— DATA —
—————

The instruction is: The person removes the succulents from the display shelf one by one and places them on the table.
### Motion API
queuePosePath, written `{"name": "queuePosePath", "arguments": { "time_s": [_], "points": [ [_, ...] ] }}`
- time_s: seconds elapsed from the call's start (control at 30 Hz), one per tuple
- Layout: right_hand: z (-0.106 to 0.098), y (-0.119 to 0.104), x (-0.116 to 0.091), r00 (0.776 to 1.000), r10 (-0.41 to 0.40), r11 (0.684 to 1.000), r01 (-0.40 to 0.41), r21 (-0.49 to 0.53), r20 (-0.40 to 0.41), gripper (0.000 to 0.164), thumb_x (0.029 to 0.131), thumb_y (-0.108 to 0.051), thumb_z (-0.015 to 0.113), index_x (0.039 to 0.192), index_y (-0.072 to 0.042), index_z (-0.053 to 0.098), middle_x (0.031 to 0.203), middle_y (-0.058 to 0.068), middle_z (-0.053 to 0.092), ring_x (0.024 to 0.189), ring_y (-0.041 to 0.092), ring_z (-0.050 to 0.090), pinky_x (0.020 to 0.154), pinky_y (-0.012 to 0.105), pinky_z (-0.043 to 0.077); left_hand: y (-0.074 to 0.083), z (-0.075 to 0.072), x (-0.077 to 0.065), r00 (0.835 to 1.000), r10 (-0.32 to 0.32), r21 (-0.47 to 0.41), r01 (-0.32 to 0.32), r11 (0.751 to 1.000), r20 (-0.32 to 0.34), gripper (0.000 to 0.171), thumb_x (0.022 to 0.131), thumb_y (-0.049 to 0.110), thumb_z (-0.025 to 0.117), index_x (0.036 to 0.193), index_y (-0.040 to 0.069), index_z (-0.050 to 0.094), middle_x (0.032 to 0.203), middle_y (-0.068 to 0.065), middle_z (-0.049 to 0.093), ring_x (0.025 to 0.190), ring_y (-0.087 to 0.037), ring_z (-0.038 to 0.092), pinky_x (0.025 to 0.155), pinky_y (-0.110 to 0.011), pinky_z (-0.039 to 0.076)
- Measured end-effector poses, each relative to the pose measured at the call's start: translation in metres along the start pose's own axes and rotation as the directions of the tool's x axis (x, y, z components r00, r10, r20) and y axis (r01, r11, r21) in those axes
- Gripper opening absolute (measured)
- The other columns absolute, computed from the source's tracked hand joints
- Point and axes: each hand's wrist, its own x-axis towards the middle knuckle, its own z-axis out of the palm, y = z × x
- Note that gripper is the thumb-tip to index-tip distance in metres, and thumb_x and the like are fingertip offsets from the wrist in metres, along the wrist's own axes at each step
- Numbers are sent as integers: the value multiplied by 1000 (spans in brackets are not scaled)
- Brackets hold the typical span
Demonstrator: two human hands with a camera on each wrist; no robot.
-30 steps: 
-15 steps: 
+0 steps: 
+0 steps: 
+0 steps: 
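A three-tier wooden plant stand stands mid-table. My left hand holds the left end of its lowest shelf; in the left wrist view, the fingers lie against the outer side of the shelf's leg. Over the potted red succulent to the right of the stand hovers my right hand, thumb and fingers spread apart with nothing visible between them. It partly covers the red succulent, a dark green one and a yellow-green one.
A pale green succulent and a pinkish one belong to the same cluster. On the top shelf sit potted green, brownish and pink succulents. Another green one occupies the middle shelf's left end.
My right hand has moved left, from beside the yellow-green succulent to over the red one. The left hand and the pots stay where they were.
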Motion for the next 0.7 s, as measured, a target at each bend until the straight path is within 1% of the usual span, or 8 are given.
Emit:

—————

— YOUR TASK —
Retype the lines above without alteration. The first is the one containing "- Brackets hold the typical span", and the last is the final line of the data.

— WRITTEN ANSWER —
- Brackets hold the typical span
Demonstrator: two human hands with a camera on each wrist; no robot.
-30 steps: 
-15 steps: 
+0 steps: 
+0 steps: 
+0 steps: 
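A three-tier wooden plant stand stands mid-table. My left hand holds the left end of its lowest shelf; in the left wrist view, the fingers lie against the outer side of the shelf's leg. Over the potted red succulent to the right of the stand hovers my right hand, thumb and fingers spread apart with nothing visible between them. It partly covers the red succulent, a dark green one and a yellow-green one.
A pale green succulent and a pinkish one belong to the same cluster. On the top shelf sit potted green, brownish and pink succulents. Another green one occupies the middle shelf's left end.
My right hand has moved left, from beside the yellow-green succulent to over the red one. The left hand and the pots stay where they were.
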Motion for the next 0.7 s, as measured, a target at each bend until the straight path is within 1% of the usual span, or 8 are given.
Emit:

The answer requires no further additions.